Broadcast live on June 23

Snowflake for Developers/Guides/Data Management and Operations Patterns for Hybrid Tables
Quickstart

Data Management and Operations Patterns for Hybrid Tables

Adam Timm

Data Management and Operations Patterns for Hybrid Tables

Overview

Note on Production Workloads: The SQL in this quickstart uses string literals for clarity. Production OLTP workloads should use bound variables (parameterized queries). See Hybrid Tables Best Practices.

As Hybrid Table workloads grow in production, three operational challenges emerge: analytics needs to join across multiple HTs from different domains, HT storage grows unboundedly and needs a tiering strategy, and sub-second OLTP queries are invisible to standard monitoring tools.
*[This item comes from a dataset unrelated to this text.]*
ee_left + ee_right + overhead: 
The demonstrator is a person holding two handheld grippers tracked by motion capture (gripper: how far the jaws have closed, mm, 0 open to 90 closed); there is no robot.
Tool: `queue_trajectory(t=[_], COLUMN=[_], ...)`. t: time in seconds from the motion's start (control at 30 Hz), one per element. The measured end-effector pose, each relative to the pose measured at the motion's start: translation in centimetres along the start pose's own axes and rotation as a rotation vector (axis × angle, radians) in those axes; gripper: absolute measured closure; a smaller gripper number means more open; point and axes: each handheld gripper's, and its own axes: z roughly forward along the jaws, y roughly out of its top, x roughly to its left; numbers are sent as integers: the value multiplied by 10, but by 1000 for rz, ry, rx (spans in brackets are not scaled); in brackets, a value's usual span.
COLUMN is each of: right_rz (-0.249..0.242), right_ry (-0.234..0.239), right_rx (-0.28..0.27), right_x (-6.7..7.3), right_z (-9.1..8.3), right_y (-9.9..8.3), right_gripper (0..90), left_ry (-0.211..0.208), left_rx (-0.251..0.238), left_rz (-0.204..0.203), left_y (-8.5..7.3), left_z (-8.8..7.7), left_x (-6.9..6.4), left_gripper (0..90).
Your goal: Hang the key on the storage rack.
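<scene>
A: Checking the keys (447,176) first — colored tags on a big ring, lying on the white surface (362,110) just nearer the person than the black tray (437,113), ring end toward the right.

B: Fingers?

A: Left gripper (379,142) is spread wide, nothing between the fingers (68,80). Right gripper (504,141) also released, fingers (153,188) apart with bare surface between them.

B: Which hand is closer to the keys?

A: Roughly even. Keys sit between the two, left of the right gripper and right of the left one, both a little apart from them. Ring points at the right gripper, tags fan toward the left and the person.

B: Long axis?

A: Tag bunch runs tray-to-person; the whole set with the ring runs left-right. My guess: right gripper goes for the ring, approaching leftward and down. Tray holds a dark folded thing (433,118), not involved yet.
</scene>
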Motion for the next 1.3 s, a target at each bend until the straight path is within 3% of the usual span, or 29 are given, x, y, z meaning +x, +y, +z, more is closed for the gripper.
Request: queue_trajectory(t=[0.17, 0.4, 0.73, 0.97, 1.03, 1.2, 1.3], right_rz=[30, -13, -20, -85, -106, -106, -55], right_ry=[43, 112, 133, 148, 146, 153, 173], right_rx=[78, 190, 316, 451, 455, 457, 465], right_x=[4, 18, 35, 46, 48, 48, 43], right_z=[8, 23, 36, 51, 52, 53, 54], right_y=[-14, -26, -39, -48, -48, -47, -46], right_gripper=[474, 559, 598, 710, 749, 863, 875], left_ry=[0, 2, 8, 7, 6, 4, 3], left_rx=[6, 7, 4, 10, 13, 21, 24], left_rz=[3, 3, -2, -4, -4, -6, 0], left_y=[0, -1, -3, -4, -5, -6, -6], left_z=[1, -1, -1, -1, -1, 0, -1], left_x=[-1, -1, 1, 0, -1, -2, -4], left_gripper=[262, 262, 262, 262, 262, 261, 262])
This guide addresses all three.

Patterns in This Guide

PatternFreshnessBest For
Fan-In AggregationMinutesCross-domain analytics joining multiple HTs
Hot/Cold Data TieringDailyManaging HT storage growth (2 TB quota per DB)
Alert-Based Monitoring3-hour view latencyLatency regression, throttling detection

Other Guides in This Series

Prerequisites

  • A Snowflake paid account in an AWS or Azure commercial region
  • Familiarity with Snowflake Tasks and AGGREGATE_QUERY_HISTORY

Setup

USE ROLE ACCOUNTADMIN;

CREATE OR REPLACE ROLE HT_OPS_QS_ROLE;
GRANT ROLE HT_OPS_QS_ROLE TO ROLE ACCOUNTADMIN;

CREATE OR REPLACE WAREHOUSE HT_OPS_QS_WH
  WAREHOUSE_SIZE = XSMALL AUTO_SUSPEND = 300 AUTO_RESUME = TRUE;
GRANT OWNERSHIP ON WAREHOUSE HT_OPS_QS_WH TO ROLE HT_OPS_QS_ROLE;

CREATE OR REPLACE DATABASE HT_OPS_QS_DB;
GRANT OWNERSHIP ON DATABASE HT_OPS_QS_DB TO ROLE HT_OPS_QS_ROLE;

USE ROLE HT_OPS_QS_ROLE;
CREATE OR REPLACE SCHEMA HT_OPS_QS_DB.DATA;
USE WAREHOUSE HT_OPS_QS_WH;
USE DATABASE HT_OPS_QS_DB;
USE SCHEMA DATA;

Create Sample Hybrid Tables

CREATE OR REPLACE HYBRID TABLE orders (
    order_id     NUMBER NOT NULL,
    customer_id  NUMBER NOT NULL,
    status       VARCHAR(20) NOT NULL DEFAULT 'PENDING',
    region       VARCHAR(10) NOT NULL,
    created_at   TIMESTAMP_NTZ NOT NULL,
    total_amount NUMBER(12,2) NOT NULL,
    PRIMARY KEY (order_id),
    INDEX idx_orders_customer (customer_id)
)
AS SELECT SEQ4(), UNIFORM(1,10000,RANDOM())::NUMBER,
    ARRAY_CONSTRUCT('PENDING','SHIPPED','DELIVERED','CANCELLED')[UNIFORM(0,3,RANDOM())]::VARCHAR,
    ARRAY_CONSTRUCT('US-EAST','US-WEST','EU','APAC')[UNIFORM(0,3,RANDOM())]::VARCHAR,
    DATEADD(SECOND,UNIFORM(0,7776000,RANDOM()),DATEADD(DAY,-90,CURRENT_TIMESTAMP()))::TIMESTAMP_NTZ,
    ROUND(UNIFORM(5.00,2500.00,RANDOM()),2)
FROM TABLE(GENERATOR(ROWCOUNT => 500000));

CREATE OR REPLACE HYBRID TABLE customers (
    customer_id   NUMBER NOT NULL,
    customer_name VARCHAR NOT NULL,
    tier          VARCHAR(20) NOT NULL,
    region        VARCHAR(10) NOT NULL,
    PRIMARY KEY (customer_id)
)
AS SELECT SEQ4(), 'customer_' || SEQ4()::VARCHAR,
    ARRAY_CONSTRUCT('BRONZE','SILVER','GOLD','PLATINUM')[UNIFORM(0,3,RANDOM())]::VARCHAR,
    ARRAY_CONSTRUCT('US-EAST','US-WEST','EU','APAC')[UNIFORM(0,3,RANDOM())]::VARCHAR
FROM TABLE(GENERATOR(ROWCOUNT => 10000));

Step 1: Fan-In Aggregation

In production, multiple Hybrid Tables often serve different domains (orders, customers, inventory). Analytics teams need to join across these domains — but running a large JOIN directly across multiple HTs produces multiple COLUMN_BASED scans. The fan-in pattern consolidates the data into a single denormalized standard table.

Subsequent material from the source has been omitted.